## EXERCISE GOAL
Retype all entries exactly as they stand, excluding pictures.

•••••

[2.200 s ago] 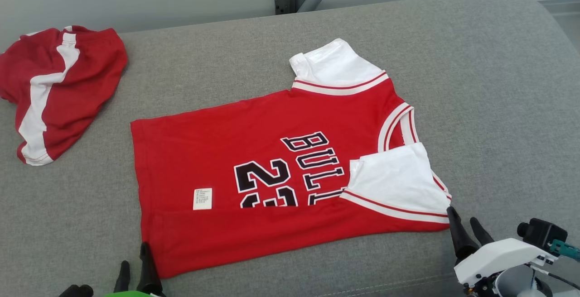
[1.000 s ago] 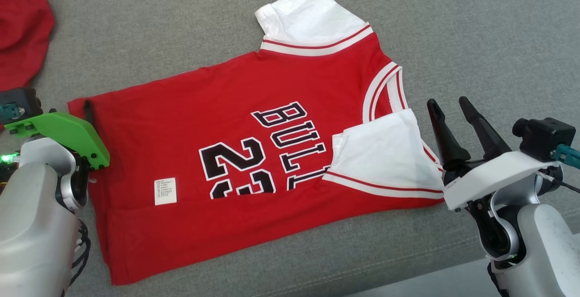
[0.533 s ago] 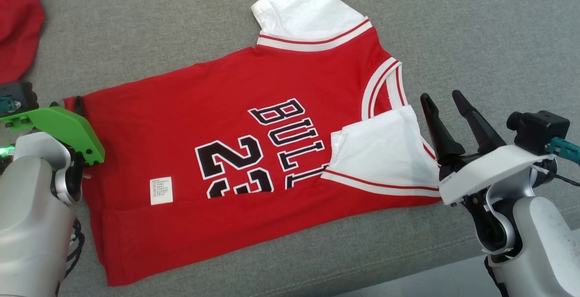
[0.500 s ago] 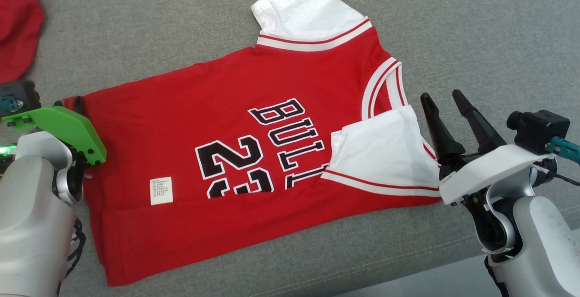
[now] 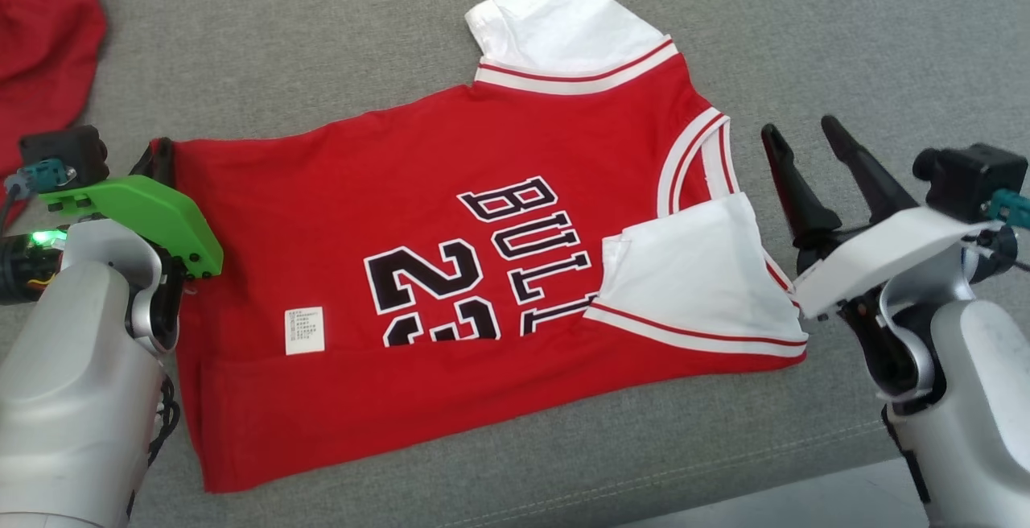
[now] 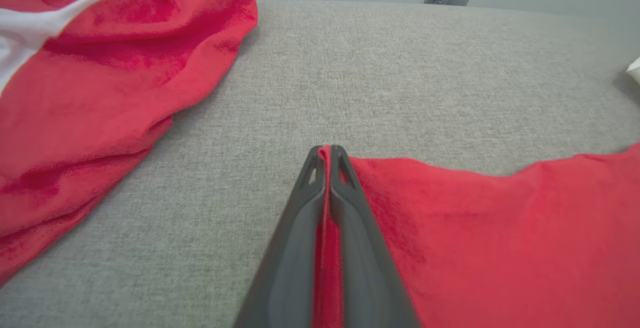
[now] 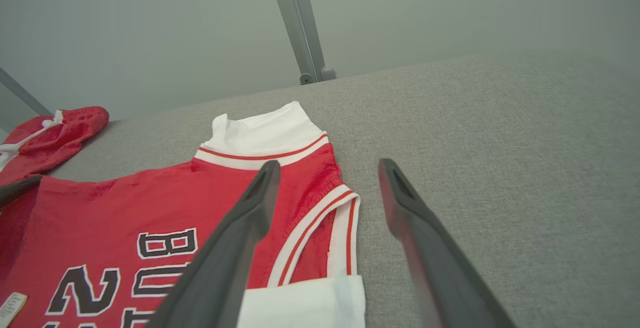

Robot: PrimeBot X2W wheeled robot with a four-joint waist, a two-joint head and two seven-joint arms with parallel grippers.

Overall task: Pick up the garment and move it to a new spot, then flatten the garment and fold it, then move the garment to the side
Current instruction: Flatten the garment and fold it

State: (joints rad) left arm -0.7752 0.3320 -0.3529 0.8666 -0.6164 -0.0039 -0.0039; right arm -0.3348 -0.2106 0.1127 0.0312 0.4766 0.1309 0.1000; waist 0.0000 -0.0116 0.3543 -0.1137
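Observation:
The garment (image 5: 451, 214), a red jersey with white sleeves and black lettering, lies spread on the grey padded surface (image 5: 845, 45), its near long edge folded over. My left gripper (image 5: 161, 150) is shut on the jersey's far left hem corner. In the left wrist view red cloth (image 6: 500, 228) is pinched between the closed fingers (image 6: 300, 228) of the left gripper (image 6: 327, 153). My right gripper (image 5: 798, 127) hovers open just right of the collar, nothing between its fingers. The right wrist view shows the right gripper (image 7: 330, 165) over the neckline of the garment (image 7: 150, 208).
Red shorts (image 5: 40, 21) with a white stripe lie bunched at the far left, also seen as red shorts (image 6: 75, 68) close to my left fingers. A metal post (image 7: 300, 28) stands beyond the back edge. The surface's front edge (image 5: 805, 504) runs along the lower right.
My left gripper has shut on the hem corner, which now sits slightly drawn up. The right gripper has moved a little farther away, still open. The camera has shifted slightly.

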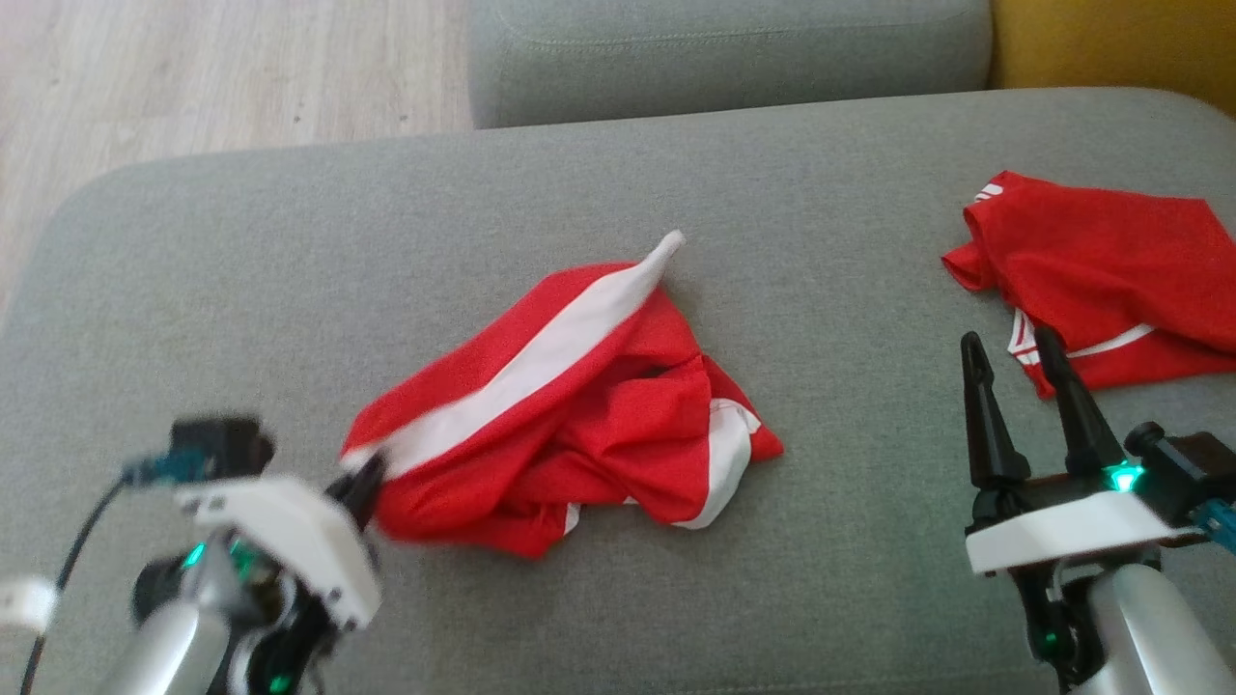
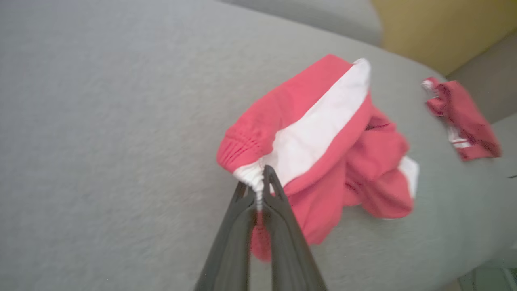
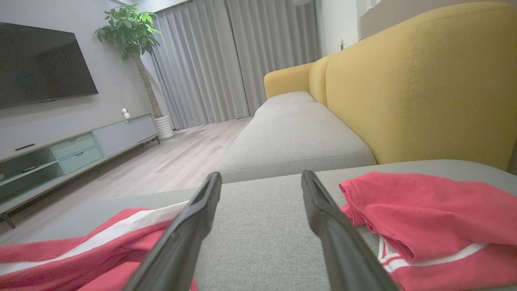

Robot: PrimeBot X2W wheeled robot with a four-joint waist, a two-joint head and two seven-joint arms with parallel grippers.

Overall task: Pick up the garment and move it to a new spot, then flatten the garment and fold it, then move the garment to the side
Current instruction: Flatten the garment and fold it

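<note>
L gripper (image 2: 260, 180) clamped on garment (image 1: 579, 405) waistband, at its 8 o'clock edge.
R gripper (image 1: 1006, 349) fingers spread, empty, just beside red shirt (image 1: 1110, 261) at cushion's (image 1: 290, 251) 3 o'clock.

Seat cushion (image 1: 241, 290) bare at left and far side; crumpled garment (image 1: 579, 405) occupies centre, folded red shirt (image 1: 1110, 270) obstructs right.

Soft, even light casts faint shadows. The white-and-black left gripper (image 1: 365, 478) is motion-blurred. The crumpled red-and-white garment (image 2: 323, 149) looks washed-out and hazy.
</note>
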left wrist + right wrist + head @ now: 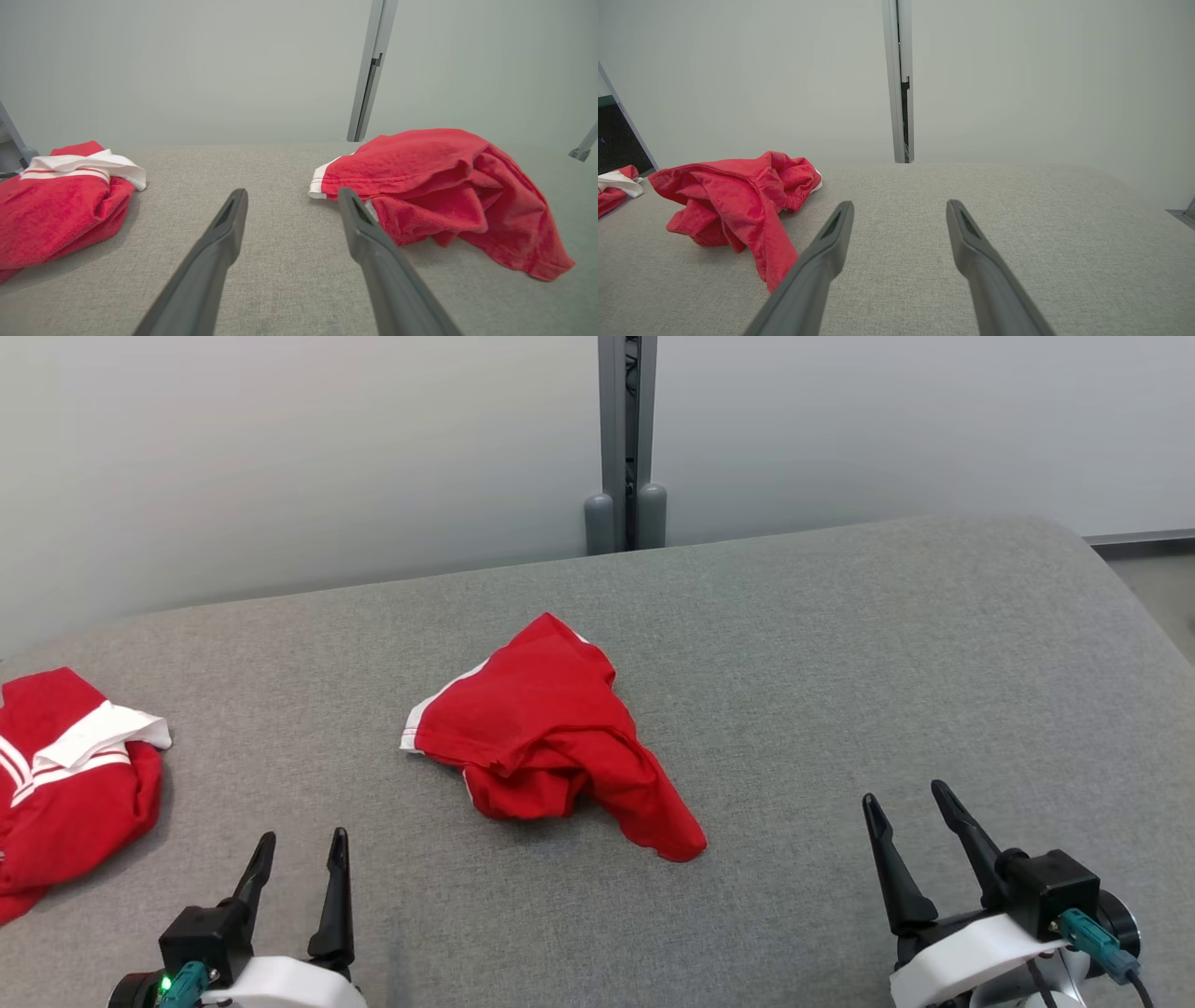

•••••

## ANSWER FOR THIS EXERCISE
[2.200 s ago] 
[1.000 s ago] 
[0.533 s ago] 
[0.500 s ago] 
[now] 
[now] 
[now] 

Robot: PrimeBot X2W wheeled robot with a four-joint waist, a two-joint head and two seven-joint arms with parallel grippers.

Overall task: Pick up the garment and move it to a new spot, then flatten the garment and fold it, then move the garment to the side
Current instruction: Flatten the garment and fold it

State: (joints rad) left arm -0.7752 0.3320 -0.3529 0.8666 -0.6164 -0.0039 -0.0039; right arm -0.3348 -0.2106 0.1127 0.0312 0.4766 0.1309 0.1000; waist 0.0000 -0.0116 0.3543 -0.1137
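Observation:
The garment (image 5: 451, 214), a red jersey with white sleeves and black lettering, lies spread on the grey padded surface (image 5: 845, 45), its near long edge folded over. My left gripper (image 5: 161, 150) is shut on the jersey's far left hem corner. In the left wrist view red cloth (image 6: 500, 228) is pinched between the closed fingers (image 6: 300, 228) of the left gripper (image 6: 327, 153). My right gripper (image 5: 798, 127) hovers open just right of the collar, nothing between its fingers. The right wrist view shows the right gripper (image 7: 330, 165) over the neckline of the garment (image 7: 150, 208).
Red shorts (image 5: 40, 21) with a white stripe lie bunched at the far left, also seen as red shorts (image 6: 75, 68) close to my left fingers. A metal post (image 7: 300, 28) stands beyond the back edge. The surface's front edge (image 5: 805, 504) runs along the lower right.
My left gripper has shut on the hem corner, which now sits slightly drawn up. The right gripper has moved a little farther away, still open. The camera has shifted slightly.
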

Robot: PrimeBot X2W wheeled robot with a four-joint waist, a two-joint head and two seven-joint arms with parallel grippers.

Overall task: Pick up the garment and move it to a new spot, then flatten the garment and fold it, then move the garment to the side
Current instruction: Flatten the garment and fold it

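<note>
L gripper (image 2: 260, 180) clamped on garment (image 1: 579, 405) waistband, at its 8 o'clock edge.
R gripper (image 1: 1006, 349) fingers spread, empty, just beside red shirt (image 1: 1110, 261) at cushion's (image 1: 290, 251) 3 o'clock.

Seat cushion (image 1: 241, 290) bare at left and far side; crumpled garment (image 1: 579, 405) occupies centre, folded red shirt (image 1: 1110, 270) obstructs right.

Soft, even light casts faint shadows. The white-and-black left gripper (image 1: 365, 478) is motion-blurred. The crumpled red-and-white garment (image 2: 323, 149) looks washed-out and hazy.
</note>
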left wrist + right wrist + head @ now: 

The response to the exercise is now complete.